--- START ---

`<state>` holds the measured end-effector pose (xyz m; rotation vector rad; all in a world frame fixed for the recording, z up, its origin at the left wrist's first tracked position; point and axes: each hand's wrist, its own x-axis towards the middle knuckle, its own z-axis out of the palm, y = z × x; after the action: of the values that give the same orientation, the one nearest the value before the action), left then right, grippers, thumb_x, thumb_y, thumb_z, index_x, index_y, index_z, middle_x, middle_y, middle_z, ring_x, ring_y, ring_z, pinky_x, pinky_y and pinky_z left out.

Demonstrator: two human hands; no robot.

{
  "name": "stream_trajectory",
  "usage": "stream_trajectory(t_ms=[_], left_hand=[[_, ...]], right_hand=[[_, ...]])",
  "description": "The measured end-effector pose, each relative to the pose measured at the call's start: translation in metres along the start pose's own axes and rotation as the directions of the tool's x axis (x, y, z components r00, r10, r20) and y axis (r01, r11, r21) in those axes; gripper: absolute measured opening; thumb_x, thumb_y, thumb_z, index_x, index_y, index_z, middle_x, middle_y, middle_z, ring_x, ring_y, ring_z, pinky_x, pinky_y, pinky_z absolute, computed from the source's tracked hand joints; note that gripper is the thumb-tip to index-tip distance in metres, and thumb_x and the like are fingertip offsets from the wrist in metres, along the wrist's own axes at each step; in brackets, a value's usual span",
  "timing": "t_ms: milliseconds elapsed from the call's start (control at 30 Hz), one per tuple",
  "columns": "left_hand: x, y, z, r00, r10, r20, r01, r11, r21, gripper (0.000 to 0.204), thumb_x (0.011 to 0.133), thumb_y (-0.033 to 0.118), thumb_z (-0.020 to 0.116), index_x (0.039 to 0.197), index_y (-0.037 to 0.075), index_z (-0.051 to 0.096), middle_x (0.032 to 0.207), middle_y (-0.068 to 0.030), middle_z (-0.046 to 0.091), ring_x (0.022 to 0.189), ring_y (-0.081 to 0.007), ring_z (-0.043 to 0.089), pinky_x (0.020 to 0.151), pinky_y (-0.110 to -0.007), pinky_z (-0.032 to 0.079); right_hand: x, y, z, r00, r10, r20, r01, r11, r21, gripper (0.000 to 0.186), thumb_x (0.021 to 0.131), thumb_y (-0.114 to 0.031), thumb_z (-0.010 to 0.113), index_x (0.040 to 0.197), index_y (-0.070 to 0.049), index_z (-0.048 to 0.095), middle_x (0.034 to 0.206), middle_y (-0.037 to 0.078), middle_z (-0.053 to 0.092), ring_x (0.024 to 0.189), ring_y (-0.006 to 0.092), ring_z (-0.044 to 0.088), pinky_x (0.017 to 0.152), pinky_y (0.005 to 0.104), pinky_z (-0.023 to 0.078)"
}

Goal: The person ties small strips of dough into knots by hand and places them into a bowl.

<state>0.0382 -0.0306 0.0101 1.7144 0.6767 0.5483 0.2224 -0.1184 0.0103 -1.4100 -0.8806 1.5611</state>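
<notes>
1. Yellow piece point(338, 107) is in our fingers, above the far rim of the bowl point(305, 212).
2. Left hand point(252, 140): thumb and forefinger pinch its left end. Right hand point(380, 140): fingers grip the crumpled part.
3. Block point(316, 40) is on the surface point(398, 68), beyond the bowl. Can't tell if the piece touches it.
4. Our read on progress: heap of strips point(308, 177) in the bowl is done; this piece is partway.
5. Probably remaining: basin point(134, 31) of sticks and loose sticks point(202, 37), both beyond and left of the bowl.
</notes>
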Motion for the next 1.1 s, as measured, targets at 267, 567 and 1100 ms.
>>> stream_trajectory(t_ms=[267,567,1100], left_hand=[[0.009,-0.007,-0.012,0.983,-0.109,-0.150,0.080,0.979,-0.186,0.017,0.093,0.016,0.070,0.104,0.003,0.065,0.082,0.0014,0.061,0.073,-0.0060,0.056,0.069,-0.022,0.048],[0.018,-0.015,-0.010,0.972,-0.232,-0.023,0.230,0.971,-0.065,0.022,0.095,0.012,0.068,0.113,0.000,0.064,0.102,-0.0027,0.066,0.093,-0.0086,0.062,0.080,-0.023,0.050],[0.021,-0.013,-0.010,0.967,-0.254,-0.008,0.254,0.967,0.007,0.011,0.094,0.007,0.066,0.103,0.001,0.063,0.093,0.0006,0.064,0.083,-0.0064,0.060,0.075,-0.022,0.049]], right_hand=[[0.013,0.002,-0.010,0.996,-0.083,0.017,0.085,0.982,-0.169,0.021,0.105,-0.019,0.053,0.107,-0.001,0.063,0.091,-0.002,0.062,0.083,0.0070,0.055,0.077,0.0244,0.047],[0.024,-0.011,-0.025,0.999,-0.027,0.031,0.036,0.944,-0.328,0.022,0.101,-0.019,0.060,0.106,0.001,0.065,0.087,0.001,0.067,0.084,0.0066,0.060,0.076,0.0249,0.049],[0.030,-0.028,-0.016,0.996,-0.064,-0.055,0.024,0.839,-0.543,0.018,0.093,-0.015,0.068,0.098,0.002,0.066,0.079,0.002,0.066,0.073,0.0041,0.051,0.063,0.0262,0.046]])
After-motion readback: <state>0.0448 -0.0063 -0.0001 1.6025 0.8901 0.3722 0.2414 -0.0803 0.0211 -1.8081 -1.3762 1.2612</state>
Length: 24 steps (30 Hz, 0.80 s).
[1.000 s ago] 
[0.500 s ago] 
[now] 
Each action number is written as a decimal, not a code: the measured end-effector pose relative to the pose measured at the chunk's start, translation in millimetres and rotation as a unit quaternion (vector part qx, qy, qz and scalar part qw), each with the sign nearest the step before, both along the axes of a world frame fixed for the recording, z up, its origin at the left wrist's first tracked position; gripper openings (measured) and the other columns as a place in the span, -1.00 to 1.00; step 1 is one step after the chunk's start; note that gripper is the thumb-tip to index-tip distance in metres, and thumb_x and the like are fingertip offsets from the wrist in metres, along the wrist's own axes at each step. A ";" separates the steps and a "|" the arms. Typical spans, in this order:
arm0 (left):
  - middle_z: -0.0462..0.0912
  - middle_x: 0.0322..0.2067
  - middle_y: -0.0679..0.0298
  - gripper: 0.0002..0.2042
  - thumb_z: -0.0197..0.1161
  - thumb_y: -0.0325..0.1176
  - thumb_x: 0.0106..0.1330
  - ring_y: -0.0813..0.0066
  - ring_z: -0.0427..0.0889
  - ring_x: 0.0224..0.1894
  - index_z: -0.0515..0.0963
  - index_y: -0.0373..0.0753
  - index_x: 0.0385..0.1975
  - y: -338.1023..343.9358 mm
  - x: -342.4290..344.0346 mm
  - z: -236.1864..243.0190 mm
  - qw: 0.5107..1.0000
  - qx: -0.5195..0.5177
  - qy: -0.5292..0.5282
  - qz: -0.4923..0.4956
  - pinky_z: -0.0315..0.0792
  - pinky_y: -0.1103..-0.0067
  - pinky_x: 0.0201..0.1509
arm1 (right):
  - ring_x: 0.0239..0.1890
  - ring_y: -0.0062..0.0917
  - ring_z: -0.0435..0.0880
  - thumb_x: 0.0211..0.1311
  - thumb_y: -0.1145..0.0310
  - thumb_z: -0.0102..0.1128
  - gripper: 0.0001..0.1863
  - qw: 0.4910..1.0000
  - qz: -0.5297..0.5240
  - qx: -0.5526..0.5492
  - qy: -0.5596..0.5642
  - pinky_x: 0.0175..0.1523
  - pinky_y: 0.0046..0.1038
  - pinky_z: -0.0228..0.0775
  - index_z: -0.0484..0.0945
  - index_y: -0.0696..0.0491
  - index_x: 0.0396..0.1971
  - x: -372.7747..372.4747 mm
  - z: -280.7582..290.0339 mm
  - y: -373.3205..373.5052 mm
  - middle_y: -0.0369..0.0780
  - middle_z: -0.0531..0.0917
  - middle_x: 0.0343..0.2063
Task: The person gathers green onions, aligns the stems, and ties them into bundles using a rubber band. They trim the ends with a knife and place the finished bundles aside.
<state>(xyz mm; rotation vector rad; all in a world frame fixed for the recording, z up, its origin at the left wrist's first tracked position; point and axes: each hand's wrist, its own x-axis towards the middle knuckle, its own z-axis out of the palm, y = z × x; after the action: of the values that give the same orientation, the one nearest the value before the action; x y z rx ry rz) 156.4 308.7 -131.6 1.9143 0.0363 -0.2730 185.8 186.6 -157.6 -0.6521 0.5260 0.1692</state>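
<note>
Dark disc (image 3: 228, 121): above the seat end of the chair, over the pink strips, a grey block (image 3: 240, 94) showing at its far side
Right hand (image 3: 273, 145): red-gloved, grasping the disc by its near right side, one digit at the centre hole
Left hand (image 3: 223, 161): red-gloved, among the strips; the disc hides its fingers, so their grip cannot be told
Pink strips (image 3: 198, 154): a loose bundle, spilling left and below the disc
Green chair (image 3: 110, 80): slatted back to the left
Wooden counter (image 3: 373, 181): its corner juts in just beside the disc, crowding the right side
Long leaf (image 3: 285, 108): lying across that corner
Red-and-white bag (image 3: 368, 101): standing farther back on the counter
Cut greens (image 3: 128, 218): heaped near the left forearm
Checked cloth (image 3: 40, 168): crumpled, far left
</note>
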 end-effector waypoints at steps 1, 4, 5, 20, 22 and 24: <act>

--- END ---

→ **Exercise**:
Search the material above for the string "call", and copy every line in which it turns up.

→ **Answer space**:
  "description": "The measured end-effector pose, each relative to the pose measured at the call's start: translation in metres along the start pose's own axes and rotation as the directions of the tool's x axis (x, y, z components r00, r10, r20) and y axis (r01, r11, r21) in those axes; gripper: absolute measured opening; thumb_x, thumb_y, thumb_z, index_x, index_y, index_z, middle_x, middle_y, middle_z, ring_x, ring_y, ring_z, pinky_x, pinky_y, pinky_z absolute, computed from the source's tracked hand joints; note that gripper is the thumb-tip to index-tip distance in metres, and thumb_x and the like are fingertip offsets from the wrist in metres, along the wrist's own axes at each step; in brackets, a value's usual span",
  "timing": "t_ms: milliseconds elapsed from the call's start (control at 30 Hz), one per tuple",

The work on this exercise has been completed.